Эти кочующие арабы разделялись и подразделялись на бесчисленные мелкие роды и семьи, имевшие своих шейхов или эмиров, возле палатки которых были воткнуты копья как знак их власти. Власть шейха, хотя и сохранялась в течение многих лет, не была строго наследственной и зависела от доброй воли рода. Его могли сменить и назначить на это место другого человека. Шейх мог вести переговоры о войне и мире, предводительствовать своим племенем в войне против неприятеля, выбирать место для лагеря и принимать знаменитых чужестранцев. Но при этом он обязан был следовать желаниям своего народа[2].
На какое множество мелких групп ни распадалось бы племя, родственные узы тщательно оберегались в памяти всех семей. Все шейхи одного племени признавали общего главу, называемого шейхом над шейхами, который — безразлично, обитал ли он в замке, выбитом в скалах, или в палатке среди стад и табунов, — мог всегда собрать под своим знаменем все рассеянные ветви племени, признававшие общую власть.
Многочисленность кочующих племен, каждое со своим маленьким князьком и скудной территорией, но без общего главы, вызывала частые столкновения. К тому же месть признавалась у них почти религиозным принципом. Ответить за убийство родственника считалось обязанностью семьи, и нередко в это дело вовлекалась изрядная часть племени; иногда долг кровной мести оставался неисполненным в течение целых поколений и приводил к смертельной вражде, в которую вовлекалось все больше людей.
Необходимость быть вечно настороже, чтобы защищать свои стада и табуны, заставляла араба приучаться с раннего детства к оружию. Никто не умел лучше его употреблять лук, копье и палаш, равно как и управлять конем. Но он оставался преимущественно разбойником и, хотя иногда служил купцам, доставляя им верблюдов, проводников и погонщиков для перевозки товаров, куда более склонен был брать выкупы с караванов или, не стесняясь, грабить их во время утомительного шествия по пустыне. Все это он считал вполне законным, считая корыстолюбивых сынов торговли за людей более низкой расы, приниженной жаждой и привычкой к наживе. Таковы были арабы пустыни, обитатели палаток, на которых сбылось пророчество относительно их предка Измаила: «Он будет между людьми, как дикий осел; руки его на всех, и руки всех на него…» (Быт. 16:12).

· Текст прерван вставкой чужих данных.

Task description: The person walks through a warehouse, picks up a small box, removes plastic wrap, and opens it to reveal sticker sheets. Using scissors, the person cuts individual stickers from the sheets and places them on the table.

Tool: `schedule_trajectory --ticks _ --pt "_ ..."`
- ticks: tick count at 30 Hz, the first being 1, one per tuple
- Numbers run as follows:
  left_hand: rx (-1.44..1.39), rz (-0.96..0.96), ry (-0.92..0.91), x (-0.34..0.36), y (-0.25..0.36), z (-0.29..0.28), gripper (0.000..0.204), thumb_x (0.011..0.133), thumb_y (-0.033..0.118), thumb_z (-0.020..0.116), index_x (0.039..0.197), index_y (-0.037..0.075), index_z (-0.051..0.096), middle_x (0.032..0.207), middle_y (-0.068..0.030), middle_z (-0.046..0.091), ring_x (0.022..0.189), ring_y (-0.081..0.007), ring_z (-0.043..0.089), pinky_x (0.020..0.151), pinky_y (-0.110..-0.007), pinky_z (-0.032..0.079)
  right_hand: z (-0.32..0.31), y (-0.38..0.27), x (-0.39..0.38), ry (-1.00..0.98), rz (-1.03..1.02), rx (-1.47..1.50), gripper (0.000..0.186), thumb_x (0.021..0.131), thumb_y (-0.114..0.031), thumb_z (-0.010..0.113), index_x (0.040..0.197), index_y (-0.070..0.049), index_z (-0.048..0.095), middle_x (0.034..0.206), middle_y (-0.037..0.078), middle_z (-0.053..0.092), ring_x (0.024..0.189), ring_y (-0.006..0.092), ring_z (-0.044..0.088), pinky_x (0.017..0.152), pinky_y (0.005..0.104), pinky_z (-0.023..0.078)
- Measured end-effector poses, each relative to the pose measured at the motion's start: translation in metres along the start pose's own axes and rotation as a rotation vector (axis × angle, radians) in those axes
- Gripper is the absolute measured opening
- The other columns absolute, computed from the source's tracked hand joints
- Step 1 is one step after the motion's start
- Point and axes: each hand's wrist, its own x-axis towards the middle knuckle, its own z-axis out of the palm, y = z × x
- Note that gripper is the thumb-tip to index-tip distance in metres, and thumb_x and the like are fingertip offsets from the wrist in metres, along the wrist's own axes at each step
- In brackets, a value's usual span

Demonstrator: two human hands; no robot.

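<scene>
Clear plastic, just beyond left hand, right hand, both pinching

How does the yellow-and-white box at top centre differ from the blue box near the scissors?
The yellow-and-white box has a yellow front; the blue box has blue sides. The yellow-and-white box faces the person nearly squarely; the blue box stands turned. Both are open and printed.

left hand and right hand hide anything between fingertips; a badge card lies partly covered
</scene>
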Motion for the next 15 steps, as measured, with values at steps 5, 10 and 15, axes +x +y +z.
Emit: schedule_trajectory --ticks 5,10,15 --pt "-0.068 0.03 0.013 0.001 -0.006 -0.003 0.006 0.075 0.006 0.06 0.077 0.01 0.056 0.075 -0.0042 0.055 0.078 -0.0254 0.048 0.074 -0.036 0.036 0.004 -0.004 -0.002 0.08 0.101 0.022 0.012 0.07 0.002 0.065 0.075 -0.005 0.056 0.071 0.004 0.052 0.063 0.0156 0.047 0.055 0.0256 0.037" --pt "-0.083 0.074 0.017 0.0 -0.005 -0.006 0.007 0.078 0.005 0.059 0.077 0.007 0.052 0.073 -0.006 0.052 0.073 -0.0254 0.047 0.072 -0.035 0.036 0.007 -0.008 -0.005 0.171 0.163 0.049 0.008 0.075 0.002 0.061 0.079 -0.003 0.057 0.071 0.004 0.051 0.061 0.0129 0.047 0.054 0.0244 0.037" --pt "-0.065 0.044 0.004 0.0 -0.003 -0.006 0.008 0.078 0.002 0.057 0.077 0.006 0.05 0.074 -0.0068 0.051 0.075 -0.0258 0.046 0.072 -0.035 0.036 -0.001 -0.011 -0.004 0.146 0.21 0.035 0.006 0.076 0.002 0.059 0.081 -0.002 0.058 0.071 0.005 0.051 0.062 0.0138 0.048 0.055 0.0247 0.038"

Природа как бы создала араба для этой участи. Он был легок и худ, но мускулист и деятелен, способен переносить значительную усталость и трудные переходы. Он был умерен и даже воздержан, обходясь малым количеством пищи, и притом самой простой. Его ум, как и его тело, был легок и подвижен. Он обладал интеллектуальными свойствами семитской расы, тонкой проницательностью, остроумием, быстротой соображения и блестящим воображением. Он воспринимал все очень быстро и горячо, но у него часто менялось настроение. Можно было быстро увлечь его красноречием и очаровать прелестью поэзии. Говоря на языке очень богатом, слова которого сравнивались с жемчужинами и цветами, он был оратором по природе; но он восторгался больше пословицами и остроумными изречениями, чем последовательной логической речью, и был склонен выражать свои мысли в восточном духе — нравоучительными баснями и притчами.
Неутомимый воин и грабитель, он был великодушен и гостеприимен. Раздавать подарки доставляло ему наслаждение. Дверь его всегда была настежь открыта для путника, с которым он охотно делился последним куском; и самый смертельный враг, переломив с ним хлеб, мог в полной безопасности отдыхать под кровом его палатки, считавшейся нерушимой святыней.
Свои религиозные взгляды арабы в ту эпоху, которую они называют «днями неведения», заимствовали большей частью от сабеев и магов, религии которых преимущественно господствовали в то время на Востоке. Но больше они склонялись к сабеизму, относя начало его к Саби, сыну Сифа. Это название также производят от еврейского слова «саба», или «звезда», что указывает на то, что это была вера пастухов, которые пасли свои стада на равнинах, расстилавшихся под безоблачными небесами, следили по ночам за движением звезд и составляли различные догадки о добром и злом влиянии их на человеческие дела; смутные их догадки халдейские философы и жрецы возводили затем в систему, считавшуюся даже более древней, чем религия египтян.
Некоторые приписывали эту религию еще более высокому авторитету и утверждали, что она существовала до потопа. Эту религию будто бы исповедовали Авраам и его потомки, дети Израиля, и она подтверждена была на скрижалях законов, врученных Моисею среди грома и молний на Синайской горе.